Checking the results

When the job is finished, you can check the slurm output, as in step 12. The last part should look like:

Pipeline completed at: Thu Apr 09 20:45:08 EDT 2020
Execution status: OK
Execution duration: 5h 32m 57s
Completed at: 09-Apr-2020 20:45:09
Duration    : 5h 32m 59s
CPU hours   : 129.2 (2% cached, 0% failed)
Succeeded   : 286
Cached      : 98
Ignored     : 1
Failed      : 3

In this example, you see 3 fails and 1 ignored. When tractoflow fails to preprocess a subject, it tries again up to 4 times, at after the last time, the subject is ignored and tractoflow continues with the rest of the pipeline. So here, the 3 fails and 1 ignore are for the same subject.

To discover which subject caused a problem, you may check the report.html. Scrolldown to the task table, and look for subjects with ‘failed’ status (you can you the search bar).

To discover the reason for fails, there is no easy answer. You might have to check each file individually, see if some files are corrupted or how their brain looks like.

Using config files

Note

These instructions are particularly useful if you are trying to preprocess HCP data (Human Connectome Project). The data (as found for instance on BrainData, see Dealing with heavy data storage), is not totally raw and should not be used directly in tractoflow. We have prepared special parameters for such cases. They are kept in a nextflow.config file.

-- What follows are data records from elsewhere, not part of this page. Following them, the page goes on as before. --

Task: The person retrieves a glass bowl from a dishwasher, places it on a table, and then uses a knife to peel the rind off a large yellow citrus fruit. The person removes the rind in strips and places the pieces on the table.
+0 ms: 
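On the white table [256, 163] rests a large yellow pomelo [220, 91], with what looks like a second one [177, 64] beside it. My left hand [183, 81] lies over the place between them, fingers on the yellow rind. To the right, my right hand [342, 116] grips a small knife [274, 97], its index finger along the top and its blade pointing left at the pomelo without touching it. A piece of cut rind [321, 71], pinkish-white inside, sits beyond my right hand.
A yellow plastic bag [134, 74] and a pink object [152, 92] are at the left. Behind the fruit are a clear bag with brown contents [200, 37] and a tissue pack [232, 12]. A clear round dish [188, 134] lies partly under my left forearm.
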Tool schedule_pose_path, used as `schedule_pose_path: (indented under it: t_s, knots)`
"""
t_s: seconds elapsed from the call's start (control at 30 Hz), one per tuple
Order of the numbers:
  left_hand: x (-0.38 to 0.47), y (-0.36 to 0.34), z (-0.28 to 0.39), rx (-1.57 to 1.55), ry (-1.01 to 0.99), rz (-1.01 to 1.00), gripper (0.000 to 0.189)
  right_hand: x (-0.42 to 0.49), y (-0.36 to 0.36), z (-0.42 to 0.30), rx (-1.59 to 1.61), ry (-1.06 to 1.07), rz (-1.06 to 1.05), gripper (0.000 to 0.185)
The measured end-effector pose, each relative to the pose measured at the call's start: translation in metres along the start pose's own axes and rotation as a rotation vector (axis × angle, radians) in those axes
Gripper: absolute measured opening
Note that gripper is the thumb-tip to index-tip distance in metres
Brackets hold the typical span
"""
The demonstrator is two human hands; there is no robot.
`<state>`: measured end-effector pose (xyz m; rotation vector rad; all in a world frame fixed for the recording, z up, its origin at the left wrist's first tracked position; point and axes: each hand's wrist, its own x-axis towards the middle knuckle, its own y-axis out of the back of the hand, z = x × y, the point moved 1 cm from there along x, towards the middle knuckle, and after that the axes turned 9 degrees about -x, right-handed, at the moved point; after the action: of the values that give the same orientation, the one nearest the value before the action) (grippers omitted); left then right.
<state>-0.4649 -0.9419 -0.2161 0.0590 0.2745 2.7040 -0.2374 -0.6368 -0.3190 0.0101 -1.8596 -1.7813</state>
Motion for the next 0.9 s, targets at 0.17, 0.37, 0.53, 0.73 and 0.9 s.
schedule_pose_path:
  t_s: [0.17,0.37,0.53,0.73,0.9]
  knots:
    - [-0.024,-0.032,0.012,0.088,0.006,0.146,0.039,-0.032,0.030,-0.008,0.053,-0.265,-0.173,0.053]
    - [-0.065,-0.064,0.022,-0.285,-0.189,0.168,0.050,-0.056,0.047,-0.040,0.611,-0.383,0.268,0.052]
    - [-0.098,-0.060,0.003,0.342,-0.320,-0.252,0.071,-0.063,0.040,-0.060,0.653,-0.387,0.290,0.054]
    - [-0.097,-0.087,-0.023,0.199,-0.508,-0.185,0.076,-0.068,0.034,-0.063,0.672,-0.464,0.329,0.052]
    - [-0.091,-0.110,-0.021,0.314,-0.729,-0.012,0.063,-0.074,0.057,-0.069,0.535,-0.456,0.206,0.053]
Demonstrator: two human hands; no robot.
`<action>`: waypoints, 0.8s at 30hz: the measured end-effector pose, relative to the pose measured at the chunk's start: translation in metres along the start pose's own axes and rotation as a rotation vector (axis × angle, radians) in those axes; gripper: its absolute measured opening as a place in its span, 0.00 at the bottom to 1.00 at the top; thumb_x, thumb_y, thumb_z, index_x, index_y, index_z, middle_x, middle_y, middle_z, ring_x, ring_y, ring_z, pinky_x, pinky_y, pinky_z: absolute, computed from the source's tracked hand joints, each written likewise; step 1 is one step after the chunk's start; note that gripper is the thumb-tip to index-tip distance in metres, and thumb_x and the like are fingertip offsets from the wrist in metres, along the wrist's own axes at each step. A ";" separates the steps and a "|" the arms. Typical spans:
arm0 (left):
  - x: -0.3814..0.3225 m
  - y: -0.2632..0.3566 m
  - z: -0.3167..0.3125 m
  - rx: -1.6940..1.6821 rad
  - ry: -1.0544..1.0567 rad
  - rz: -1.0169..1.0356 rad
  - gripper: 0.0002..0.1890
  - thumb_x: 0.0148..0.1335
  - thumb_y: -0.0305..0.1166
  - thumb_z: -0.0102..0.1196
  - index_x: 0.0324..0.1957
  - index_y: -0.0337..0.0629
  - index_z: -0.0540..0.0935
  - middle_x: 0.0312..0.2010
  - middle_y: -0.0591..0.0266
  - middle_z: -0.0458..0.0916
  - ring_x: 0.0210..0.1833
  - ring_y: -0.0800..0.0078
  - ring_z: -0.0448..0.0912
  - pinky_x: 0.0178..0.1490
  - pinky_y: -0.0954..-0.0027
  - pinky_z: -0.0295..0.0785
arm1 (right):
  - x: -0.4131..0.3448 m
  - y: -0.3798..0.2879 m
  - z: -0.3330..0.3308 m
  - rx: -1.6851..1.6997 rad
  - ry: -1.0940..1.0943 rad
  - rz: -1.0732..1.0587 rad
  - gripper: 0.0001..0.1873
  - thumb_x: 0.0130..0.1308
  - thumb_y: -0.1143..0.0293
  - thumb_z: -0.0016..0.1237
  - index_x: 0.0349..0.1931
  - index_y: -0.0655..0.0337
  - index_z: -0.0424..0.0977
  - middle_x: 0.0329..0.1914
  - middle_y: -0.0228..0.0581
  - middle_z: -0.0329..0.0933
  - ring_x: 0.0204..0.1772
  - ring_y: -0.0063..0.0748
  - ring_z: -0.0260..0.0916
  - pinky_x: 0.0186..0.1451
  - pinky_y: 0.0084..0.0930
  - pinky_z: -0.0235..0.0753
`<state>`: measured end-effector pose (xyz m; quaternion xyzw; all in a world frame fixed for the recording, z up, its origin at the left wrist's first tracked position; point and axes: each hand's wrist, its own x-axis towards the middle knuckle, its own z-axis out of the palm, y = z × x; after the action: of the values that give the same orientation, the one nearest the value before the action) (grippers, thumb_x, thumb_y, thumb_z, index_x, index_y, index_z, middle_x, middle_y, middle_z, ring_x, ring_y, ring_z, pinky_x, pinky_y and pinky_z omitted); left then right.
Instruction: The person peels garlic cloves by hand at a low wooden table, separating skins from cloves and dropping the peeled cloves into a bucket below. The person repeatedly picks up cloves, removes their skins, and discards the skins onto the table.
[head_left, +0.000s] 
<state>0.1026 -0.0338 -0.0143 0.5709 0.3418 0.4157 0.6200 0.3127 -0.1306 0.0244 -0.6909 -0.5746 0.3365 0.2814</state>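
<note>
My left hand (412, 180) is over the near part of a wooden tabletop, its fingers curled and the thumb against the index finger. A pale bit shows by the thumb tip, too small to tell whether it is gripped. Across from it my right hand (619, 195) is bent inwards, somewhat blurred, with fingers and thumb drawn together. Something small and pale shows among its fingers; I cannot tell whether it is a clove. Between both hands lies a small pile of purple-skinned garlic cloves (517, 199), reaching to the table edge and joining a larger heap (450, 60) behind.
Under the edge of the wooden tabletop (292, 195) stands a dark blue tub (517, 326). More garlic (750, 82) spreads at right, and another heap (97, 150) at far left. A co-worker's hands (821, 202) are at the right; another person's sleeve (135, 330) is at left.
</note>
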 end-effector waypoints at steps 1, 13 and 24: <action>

The tractoflow command can also be ran with most options listed in a config file such as this one. You simply have to keep the nextflow.config file in the directory from where you run your command. However, a better use of the config files would be to use them for consultation only and to give all the parameters explicitly, manually, when launching tractoflow. This may avoid confusion on the default parameters. Be careful, thus, not to keep the config file in your directory if you are not sure how to use them!